10. The vaccine formulation as claimed in any one of claims 1 to 8, wherein the inactivated polioviruses are optionally adsorbed onto an aluminium salt selected from a group comprising aluminium hydroxide, aluminium phosphate and combinations thereof.

11. The vaccine formulation as claimed in any one of claims 1 to 8, wherein stabilizers are selected from a group comprising Ml 99 medium and amino acids.

12. The vaccine formulation as claimed in any one of claims 1 to 8, wherein preservatives are selected from a group comprising 2-phenoxyethnaol, m-cresol, benzyl alcohol, benzoic acid and combinations thereof.

13. A vaccine formulation comprising Inactivated Poliovirus S 19 strain selected from S 19 Type 1 (Mahoney), at a dose of 40 D-antigen units, S 19 Type 2 (MEF-l) at a dose of 8 D- antigen units and S 19 Type 3 (Saukett) at a dose of 32 D-antigen units and at least one pharmaceutically acceptable carrier.

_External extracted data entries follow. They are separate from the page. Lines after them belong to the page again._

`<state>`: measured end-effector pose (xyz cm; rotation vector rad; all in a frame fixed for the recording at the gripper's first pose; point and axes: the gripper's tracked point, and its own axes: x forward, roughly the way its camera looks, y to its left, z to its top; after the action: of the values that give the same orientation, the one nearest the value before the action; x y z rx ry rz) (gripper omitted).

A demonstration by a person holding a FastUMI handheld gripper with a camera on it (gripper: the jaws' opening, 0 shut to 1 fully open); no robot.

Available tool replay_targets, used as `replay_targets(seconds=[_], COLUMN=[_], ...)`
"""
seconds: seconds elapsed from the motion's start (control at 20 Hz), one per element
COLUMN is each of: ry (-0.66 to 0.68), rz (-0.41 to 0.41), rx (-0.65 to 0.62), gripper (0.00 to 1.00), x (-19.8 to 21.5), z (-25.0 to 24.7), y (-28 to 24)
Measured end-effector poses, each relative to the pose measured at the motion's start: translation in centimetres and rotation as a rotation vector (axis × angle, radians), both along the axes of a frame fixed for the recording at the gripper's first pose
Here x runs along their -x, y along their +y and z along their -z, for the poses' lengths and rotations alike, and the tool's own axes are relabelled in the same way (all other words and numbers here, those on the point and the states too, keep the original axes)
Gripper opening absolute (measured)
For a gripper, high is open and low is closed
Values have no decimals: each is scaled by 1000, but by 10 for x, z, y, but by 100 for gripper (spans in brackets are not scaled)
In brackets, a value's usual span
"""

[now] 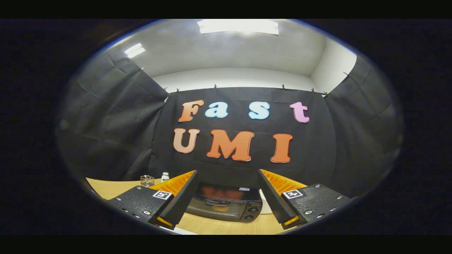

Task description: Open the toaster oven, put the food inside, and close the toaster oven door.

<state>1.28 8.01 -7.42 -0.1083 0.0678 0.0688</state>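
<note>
A black toaster oven [226, 204] stands on the wooden table [116, 188], beyond my fingers and framed between them. Its glass door looks shut, with a handle across the front and two round knobs [251, 212] at its right side. My gripper [227, 180] is open, held well short of the oven, with nothing between its fingers. I cannot make out any food from here.
A small clear box [147, 180] and a white bottle with a green cap [165, 176] stand at the back left of the table. A white object [265, 204] sits just right of the oven. Black cloth walls close in the booth behind.
</note>
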Motion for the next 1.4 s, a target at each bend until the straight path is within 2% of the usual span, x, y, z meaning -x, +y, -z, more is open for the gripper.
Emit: replay_targets(seconds=[0.5, 0.75, 0.95, 1.25, 1.4], ry=[-8, 9, -1, -79, -96], rz=[-18, -31, -108, -153, -228], rx=[-1, -24, -61, -6, -33], gripper=[98, 98, 98, 98, 98], x=[17, 41, 70, 88, 93], z=[-13, -26, -51, -80, -81], y=[29, 56, 91, 108, 127])
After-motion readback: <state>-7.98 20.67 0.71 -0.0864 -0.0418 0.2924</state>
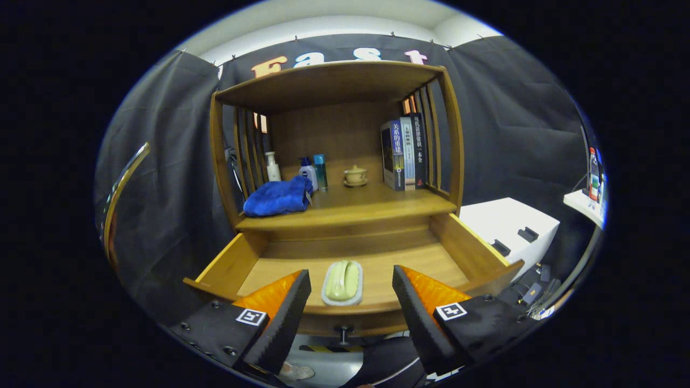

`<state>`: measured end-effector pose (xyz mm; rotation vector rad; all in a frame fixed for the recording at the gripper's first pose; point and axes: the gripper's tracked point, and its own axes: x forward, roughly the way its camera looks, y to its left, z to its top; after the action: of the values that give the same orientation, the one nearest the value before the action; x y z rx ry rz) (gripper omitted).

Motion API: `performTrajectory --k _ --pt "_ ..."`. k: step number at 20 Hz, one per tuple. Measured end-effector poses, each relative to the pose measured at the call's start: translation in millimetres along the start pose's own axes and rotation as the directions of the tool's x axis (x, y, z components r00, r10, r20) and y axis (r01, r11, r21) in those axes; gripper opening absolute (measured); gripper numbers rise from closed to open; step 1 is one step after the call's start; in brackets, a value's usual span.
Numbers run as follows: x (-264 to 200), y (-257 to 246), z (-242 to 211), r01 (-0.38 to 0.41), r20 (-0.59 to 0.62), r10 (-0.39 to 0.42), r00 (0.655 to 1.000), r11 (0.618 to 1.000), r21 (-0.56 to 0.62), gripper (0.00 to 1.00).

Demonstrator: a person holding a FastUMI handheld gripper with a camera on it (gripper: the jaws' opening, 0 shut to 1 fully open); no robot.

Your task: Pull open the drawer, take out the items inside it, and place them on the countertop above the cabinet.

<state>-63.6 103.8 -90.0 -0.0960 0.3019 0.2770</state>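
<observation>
The wooden drawer [463,248] stands pulled out below the cabinet's countertop [372,207]. Inside it, near the front wall, lies a pale green soap on a white dish [343,282]. My gripper [351,293] hovers open above the drawer's front, its fingers wide apart with the soap dish between and just ahead of them, not touched. A blue cloth [278,197] lies on the countertop's left part. The drawer's knob [343,330] shows below the front wall.
On the countertop stand a white pump bottle [273,167], two small bottles [314,173], a lidded cup on a saucer [355,175] and upright books [404,153]. Slatted sides and a top shelf enclose it. A white box [506,226] sits right of the drawer.
</observation>
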Motion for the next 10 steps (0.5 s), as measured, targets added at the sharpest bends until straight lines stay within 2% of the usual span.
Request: performTrajectory --k 4,10 --pt "31.3 15.2 16.4 -0.038 -0.018 0.038 0.999 0.999 -0.021 0.98" --pt "84.6 26.2 4.8 -0.054 -0.157 0.052 0.986 0.999 -0.005 0.99"
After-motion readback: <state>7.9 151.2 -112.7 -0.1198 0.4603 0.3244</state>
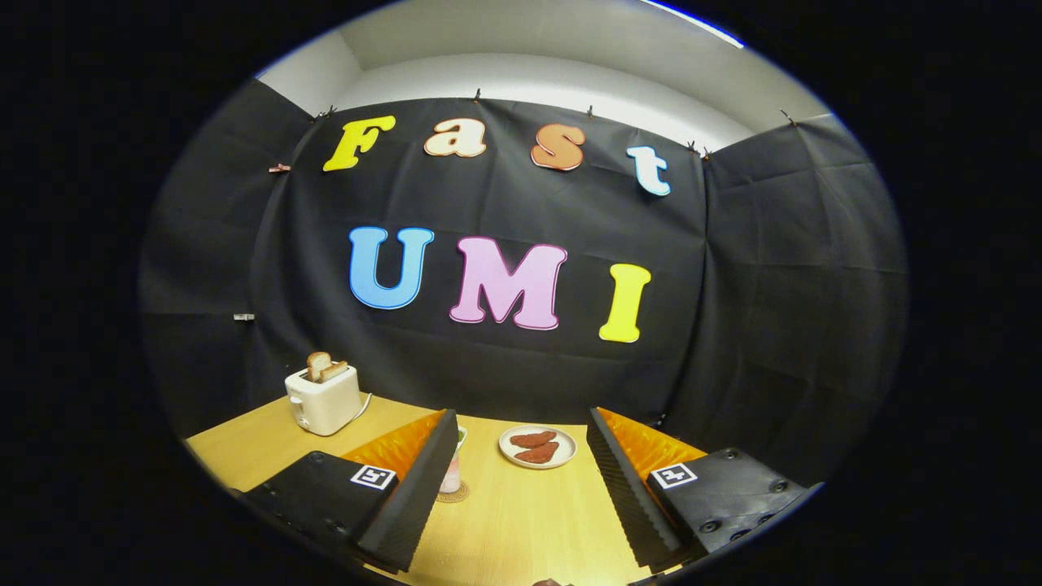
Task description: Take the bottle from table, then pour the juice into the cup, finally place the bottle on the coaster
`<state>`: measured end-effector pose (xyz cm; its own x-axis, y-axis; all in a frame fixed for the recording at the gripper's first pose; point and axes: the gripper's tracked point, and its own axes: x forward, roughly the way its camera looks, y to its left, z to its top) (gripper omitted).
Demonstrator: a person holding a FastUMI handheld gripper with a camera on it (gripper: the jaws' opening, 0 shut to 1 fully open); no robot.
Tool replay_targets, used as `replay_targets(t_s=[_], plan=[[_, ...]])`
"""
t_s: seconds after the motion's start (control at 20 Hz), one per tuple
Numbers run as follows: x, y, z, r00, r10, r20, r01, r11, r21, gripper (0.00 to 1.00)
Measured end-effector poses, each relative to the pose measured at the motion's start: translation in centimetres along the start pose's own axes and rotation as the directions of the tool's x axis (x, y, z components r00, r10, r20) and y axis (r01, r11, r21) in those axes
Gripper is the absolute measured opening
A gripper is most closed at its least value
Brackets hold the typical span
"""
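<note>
Bottle (453, 465), as far as it can be made out, stands on the round woven coaster (453, 492) just behind the tip of the left finger, which hides most of it; it may be some other small vessel, since so little shows. The fingers (423, 480) are spread wide with nothing between them, and the gripper (519, 413) hangs above the wooden surface (521, 521).

The main risk is that left finger. It sits so close to the bottle that any sideways drift or a careless closing could clip it and tip it off the coaster, spilling what is in it. A move made on a poor sight of the bottle could also misjudge how near it is. Beyond the fingers lies a plate (537, 447) with two reddish-brown pieces, near enough that a falling bottle might roll into it. The toaster (323, 399) with bread slices standing in its slots is off to the left, well apart, and is less likely to be struck.

What shows of the bottle is a narrow strip: a pale, pinkish body, upright, with a touch of green at the top
</note>
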<state>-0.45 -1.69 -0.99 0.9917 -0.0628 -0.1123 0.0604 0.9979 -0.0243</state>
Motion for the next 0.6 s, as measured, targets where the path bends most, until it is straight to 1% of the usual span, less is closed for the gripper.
replay_targets(t_s=[0.15,0.3,0.45,0.6], plan=[[-2.1,-0.3,0.3,0.999,-0.029,-0.027,0.030,0.999,0.016,0.97],[-3.3,0.3,-0.6,0.999,-0.030,-0.041,0.030,1.000,0.005,0.97],[-3.3,1.6,-1.4,0.998,-0.004,-0.061,0.006,1.000,0.024,0.97],[-2.2,2.4,-1.6,0.999,0.020,-0.048,-0.018,0.999,0.028,0.98]])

14. A vaccine formulation comprising Inactivated Poliovirus S 19 strain selected from S19 Type 1 (Mahoney), at a dose of 20 D-antigen units, S19 Type 2 (MEF-l) at a dose of 4 D- antigen units and S19 Type 3 (Saukett) at a dose of 16 D-antigen units and at least one pharmaceutically acceptable carrier.

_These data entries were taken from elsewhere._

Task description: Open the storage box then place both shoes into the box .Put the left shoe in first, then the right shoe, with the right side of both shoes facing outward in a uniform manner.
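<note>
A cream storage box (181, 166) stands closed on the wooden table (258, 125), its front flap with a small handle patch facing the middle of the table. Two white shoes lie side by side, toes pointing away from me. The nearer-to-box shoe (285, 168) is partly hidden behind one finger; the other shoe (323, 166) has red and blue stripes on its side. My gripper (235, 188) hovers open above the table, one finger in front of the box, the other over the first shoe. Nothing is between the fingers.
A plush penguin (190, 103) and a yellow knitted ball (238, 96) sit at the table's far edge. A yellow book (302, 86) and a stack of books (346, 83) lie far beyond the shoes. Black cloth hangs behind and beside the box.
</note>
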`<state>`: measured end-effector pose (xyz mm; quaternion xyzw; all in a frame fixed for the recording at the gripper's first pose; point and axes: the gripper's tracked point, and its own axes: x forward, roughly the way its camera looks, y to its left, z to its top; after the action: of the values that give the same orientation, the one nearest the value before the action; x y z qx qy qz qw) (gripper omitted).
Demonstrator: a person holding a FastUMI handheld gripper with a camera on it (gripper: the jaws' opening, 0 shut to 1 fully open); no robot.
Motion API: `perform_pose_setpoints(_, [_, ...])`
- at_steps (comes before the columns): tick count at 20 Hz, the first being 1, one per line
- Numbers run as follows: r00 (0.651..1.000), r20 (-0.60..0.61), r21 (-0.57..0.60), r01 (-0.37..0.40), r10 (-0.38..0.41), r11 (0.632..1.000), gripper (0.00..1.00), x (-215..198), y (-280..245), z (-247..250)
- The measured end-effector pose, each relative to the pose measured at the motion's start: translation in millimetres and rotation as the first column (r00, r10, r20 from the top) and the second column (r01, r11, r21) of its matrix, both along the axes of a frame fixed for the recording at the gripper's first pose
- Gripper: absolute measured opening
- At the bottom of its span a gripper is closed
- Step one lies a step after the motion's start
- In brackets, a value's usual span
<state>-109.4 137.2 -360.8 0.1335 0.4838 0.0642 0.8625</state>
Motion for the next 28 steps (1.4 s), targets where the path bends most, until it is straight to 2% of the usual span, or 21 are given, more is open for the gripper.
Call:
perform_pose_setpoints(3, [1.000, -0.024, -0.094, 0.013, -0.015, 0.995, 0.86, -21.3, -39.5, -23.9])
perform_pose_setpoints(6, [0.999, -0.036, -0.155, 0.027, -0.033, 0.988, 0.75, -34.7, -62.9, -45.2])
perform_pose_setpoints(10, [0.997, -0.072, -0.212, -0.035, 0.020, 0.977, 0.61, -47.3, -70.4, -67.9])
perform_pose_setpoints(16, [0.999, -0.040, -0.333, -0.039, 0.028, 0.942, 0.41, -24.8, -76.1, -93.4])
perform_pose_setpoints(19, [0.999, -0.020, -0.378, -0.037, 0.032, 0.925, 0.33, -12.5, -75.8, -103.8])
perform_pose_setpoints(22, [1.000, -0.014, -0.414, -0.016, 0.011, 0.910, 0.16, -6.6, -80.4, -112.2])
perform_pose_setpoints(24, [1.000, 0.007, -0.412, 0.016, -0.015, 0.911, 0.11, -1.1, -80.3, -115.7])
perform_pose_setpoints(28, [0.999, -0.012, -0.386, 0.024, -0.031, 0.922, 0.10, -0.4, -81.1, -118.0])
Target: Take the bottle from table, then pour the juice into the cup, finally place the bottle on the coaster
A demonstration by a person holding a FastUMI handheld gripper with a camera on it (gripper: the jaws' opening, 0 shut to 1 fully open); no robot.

15. A vaccine formulation comprising Inactivated Poliovirus S 19 strain selected from S19 Type 1 (Mahoney), at a dose of 13.33 D-antigen units, S19 Type 2 (MEF-l) at a dose of 2.66 D-antigen units and S19 Type 3 (Saukett) at a dose of 10.66 D-antigen units and at least one pharmaceutically acceptable carrier.

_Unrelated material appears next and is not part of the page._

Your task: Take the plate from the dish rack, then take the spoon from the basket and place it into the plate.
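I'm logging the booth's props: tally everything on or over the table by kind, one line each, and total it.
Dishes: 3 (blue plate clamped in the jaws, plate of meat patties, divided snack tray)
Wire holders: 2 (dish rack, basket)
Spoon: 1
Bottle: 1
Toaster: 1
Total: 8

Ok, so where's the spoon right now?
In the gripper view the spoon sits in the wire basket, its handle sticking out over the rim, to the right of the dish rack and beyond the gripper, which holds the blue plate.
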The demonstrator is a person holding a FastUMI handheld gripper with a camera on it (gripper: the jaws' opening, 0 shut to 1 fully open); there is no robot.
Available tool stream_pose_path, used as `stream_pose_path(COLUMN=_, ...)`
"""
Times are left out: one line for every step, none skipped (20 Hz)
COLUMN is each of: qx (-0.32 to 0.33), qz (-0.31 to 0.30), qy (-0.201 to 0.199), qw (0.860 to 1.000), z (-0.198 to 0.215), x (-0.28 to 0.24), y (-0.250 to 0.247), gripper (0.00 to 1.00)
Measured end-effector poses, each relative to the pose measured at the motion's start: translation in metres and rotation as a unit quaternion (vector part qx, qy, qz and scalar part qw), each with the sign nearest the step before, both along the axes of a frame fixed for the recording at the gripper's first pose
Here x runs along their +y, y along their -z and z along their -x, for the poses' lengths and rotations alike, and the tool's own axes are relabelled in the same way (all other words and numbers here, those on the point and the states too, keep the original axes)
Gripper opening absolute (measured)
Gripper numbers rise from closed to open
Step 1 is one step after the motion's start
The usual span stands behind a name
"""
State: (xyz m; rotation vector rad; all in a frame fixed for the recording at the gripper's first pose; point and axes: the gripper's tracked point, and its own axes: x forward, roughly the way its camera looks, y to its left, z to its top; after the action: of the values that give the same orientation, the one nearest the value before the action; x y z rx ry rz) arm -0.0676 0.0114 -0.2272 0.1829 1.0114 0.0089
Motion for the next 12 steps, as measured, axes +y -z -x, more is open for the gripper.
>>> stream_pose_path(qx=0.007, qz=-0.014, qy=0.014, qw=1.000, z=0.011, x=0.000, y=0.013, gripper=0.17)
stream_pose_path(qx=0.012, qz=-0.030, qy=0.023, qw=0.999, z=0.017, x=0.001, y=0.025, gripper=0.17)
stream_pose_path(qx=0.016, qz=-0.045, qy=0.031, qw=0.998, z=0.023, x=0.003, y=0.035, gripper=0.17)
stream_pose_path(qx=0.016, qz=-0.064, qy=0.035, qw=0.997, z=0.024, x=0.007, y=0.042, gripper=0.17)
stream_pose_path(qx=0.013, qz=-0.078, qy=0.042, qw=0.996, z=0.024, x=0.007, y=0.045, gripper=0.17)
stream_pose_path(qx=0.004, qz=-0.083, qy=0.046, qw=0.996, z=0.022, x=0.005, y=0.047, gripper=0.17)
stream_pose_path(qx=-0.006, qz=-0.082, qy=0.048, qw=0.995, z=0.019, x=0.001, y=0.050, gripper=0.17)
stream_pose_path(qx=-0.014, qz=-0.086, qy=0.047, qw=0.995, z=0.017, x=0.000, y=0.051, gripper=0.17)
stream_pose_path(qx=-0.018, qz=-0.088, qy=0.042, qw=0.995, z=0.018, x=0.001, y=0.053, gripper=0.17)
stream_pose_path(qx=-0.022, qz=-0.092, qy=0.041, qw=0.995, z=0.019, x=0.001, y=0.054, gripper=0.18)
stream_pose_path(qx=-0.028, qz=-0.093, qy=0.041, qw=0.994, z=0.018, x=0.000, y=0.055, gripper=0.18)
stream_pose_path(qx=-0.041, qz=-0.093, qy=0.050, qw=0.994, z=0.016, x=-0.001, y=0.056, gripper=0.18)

16. A vaccine formulation comprising Inactivated Poliovirus S 19 strain selected from S19 Type 1 (Mahoney), at a dose of 4.0 D-antigen units, S19 Type 2 (MEF-l) at a dose of 8.0 D-antigen units and S19 Type 3 (Saukett) at a dose of 3.2 D-antigen units and at least one pharmaceutically acceptable carrier.

17. A process of preparing the vaccine formulation as claimed in any of the claims 1 to 16, comprising:

a. aseptically transferring inactivated poliovirus (IPV) S19 strain S19 Type-l, S19 Type-2 and S19 Type-3 to a vessel;

b. optionally, adding one or more components selected from pharmaceutically acceptable adjuvants, excipients, preservatives, stabilizer, buffers, pH indicator, surfactants, solvents, residuals or diluents to the vessel under stirring conditions; c. stirring;

d. optionally, subjecting the formulation to sterile filtration;

e. optionally, adjusting the pH of the formulation to obtain the vaccine formulation.

18. A method of preventing or treating poliomyelitis, comprising administering an effective amount vaccine formulations as claimed in any one of claims 1 to 16.

19. Vaccine formulations as claimed in any one of claims 1 to 16, wherein the vaccine formulations are useful for prophylaxis against poliomyelitis.